Instructions to follow
Look below for the line with "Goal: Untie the" and the line with "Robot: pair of"; repeat exactly those two lines and all lines between them, but no pictures.

Information

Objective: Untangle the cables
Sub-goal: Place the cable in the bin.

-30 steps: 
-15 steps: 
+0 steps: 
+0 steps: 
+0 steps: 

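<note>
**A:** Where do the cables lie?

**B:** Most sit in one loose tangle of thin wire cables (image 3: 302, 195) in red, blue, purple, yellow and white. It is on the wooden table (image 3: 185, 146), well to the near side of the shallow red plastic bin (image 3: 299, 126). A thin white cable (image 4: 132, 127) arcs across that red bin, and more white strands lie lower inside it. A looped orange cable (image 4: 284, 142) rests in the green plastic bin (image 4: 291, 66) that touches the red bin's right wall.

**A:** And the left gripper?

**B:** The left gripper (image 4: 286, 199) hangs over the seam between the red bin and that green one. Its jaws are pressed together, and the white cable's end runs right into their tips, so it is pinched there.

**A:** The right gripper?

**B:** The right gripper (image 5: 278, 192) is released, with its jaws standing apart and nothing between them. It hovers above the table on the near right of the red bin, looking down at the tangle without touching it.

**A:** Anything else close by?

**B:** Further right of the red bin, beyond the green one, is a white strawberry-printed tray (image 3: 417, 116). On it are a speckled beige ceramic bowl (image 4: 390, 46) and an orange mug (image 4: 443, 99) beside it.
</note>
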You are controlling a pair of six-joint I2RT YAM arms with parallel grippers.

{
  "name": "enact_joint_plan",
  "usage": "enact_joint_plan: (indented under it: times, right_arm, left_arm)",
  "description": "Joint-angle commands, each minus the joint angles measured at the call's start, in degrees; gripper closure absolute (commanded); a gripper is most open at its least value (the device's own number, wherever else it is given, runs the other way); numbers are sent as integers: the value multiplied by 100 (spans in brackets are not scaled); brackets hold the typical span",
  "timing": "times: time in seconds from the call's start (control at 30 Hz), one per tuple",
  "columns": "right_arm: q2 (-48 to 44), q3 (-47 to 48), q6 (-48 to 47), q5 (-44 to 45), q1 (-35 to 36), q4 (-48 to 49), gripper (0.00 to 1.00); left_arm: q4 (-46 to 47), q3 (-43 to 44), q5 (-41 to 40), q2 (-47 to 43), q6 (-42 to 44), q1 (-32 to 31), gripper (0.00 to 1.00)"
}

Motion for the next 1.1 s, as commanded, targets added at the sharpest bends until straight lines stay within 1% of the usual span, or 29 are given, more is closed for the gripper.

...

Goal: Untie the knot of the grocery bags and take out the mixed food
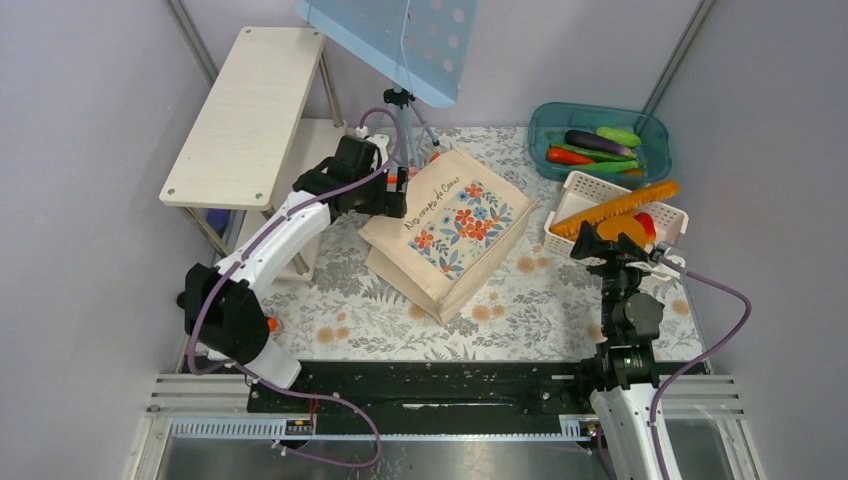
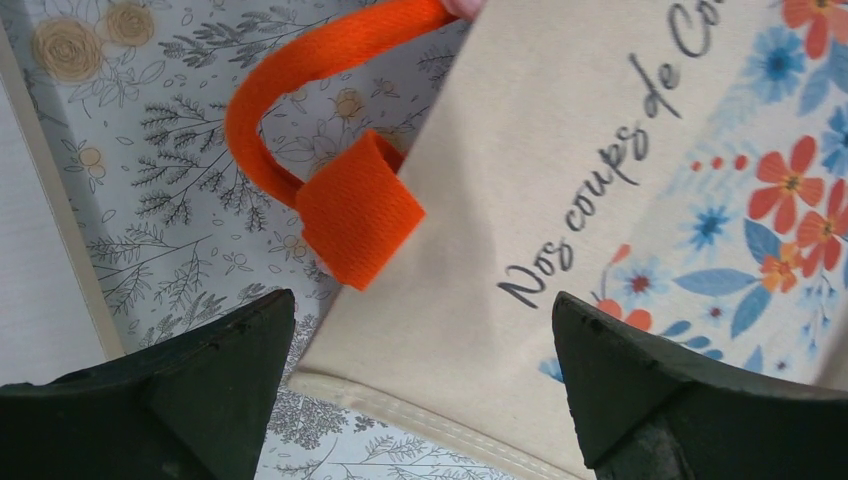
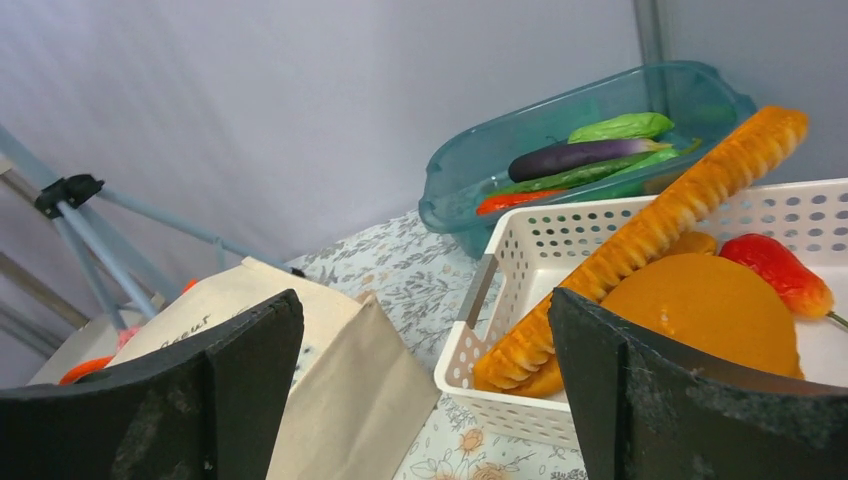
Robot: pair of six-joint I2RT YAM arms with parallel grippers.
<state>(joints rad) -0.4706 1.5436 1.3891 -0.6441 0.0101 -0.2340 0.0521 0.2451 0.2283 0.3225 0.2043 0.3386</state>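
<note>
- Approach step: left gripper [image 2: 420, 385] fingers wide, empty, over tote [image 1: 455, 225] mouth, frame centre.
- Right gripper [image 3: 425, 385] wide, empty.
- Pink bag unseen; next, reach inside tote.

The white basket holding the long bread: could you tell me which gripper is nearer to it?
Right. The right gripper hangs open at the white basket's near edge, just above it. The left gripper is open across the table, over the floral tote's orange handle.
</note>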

Task answer
Goal: Untie the knot of the grocery bags and take out the mixed food
Robot: pair of six-joint I2RT YAM arms with parallel grippers.

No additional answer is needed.